Epigenetic reader complexes of the human malaria parasite, Plasmodium falciparum

Epigenetic regulatory mechanisms are central to the development and survival of all eukaryotic organisms. These mechanisms critically depend on the marking of chromatin domains with distinctive histone tail modifications (PTMs) and their recognition by effector protein complexes. In this project, histone peptide pull-downs and protein-protein interaction quantitative proteomics were used to unveil interactions between PTMs and associated reader protein complexes of Plasmodium falciparum, a unicellular parasite causing malaria. One of the identified bromodomain proteins (BDP5, PF3D7_1234100) has previously been proposed to be the P. falciparum homologue of TBP-associated factor 1 (TAF1).

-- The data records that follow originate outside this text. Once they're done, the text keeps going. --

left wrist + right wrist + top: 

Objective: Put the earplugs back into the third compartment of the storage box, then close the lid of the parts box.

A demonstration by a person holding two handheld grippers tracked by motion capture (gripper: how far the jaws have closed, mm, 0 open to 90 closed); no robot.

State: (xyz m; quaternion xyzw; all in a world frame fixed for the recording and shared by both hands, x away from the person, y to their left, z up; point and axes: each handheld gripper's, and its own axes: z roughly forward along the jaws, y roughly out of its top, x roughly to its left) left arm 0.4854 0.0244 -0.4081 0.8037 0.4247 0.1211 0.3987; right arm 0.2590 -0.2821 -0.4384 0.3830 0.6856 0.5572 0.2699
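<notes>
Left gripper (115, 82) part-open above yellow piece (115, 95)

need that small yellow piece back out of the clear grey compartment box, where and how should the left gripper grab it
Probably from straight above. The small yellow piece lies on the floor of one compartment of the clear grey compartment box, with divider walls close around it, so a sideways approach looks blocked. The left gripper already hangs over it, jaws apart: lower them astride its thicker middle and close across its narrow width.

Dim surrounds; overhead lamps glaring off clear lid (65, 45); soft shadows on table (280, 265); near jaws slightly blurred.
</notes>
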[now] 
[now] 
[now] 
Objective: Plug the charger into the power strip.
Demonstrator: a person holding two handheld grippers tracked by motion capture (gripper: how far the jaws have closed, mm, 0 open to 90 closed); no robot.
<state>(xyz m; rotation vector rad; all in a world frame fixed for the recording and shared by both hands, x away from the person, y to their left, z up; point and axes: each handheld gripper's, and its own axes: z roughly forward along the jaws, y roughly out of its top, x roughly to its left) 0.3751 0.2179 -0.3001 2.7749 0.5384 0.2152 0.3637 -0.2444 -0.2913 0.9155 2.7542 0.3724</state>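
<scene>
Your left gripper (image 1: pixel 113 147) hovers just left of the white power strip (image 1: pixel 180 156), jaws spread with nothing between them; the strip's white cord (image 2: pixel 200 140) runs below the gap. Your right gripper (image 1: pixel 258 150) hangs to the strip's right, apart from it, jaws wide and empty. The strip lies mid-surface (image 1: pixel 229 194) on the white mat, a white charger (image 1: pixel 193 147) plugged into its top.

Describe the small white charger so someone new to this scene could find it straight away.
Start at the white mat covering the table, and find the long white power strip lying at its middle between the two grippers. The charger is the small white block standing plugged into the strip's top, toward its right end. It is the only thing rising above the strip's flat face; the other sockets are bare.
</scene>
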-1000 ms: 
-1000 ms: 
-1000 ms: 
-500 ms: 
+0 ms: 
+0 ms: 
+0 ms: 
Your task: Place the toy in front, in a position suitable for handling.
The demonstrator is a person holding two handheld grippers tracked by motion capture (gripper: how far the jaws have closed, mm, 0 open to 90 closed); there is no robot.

As the bdp5/taf1 locus was refractory to disruption, knock-sideways strategy was employed to disrupt BDP5/TAF1 function by tethering it to the cell membrane (Birnbaum, 2017, Nature Methods). To gain insight in the transcriptional defects upon BDP5/TAF1 knock-sideways (KS), directional RNA seq libraries were generated at 2, 6 and 12 hours after knock-sideways induction. Overall design: Asexual blood stage bdp5/taf1-2xFKBP-GF-2xFKBP P. falciparum 3D7 parasites with the Lyn-FRB-T2A-mCherry mislocalizer plasmid were synchronized (~4hr) and split in two at 14 hours post red blood cell invasion. One half was kept in normal medium ('control' condition) while the second half was put on 250 nM rapalog to induce knock-sideways. RNA was collected at 2, 6 and 12 hours post knock-sideways induction and prepared to directional RNA-seq libraries. A culture of bdp5/taf1-2xFKBP-GF-2xFKBP parasites without the mislocalizer was treated in a similar fashion but collected 12 hours after rapalog addition to control for any effects of rapalog itself. RNA-seq libraries were sequenced paired-end for 42 bp on a NextSeq 500 system (Illumina).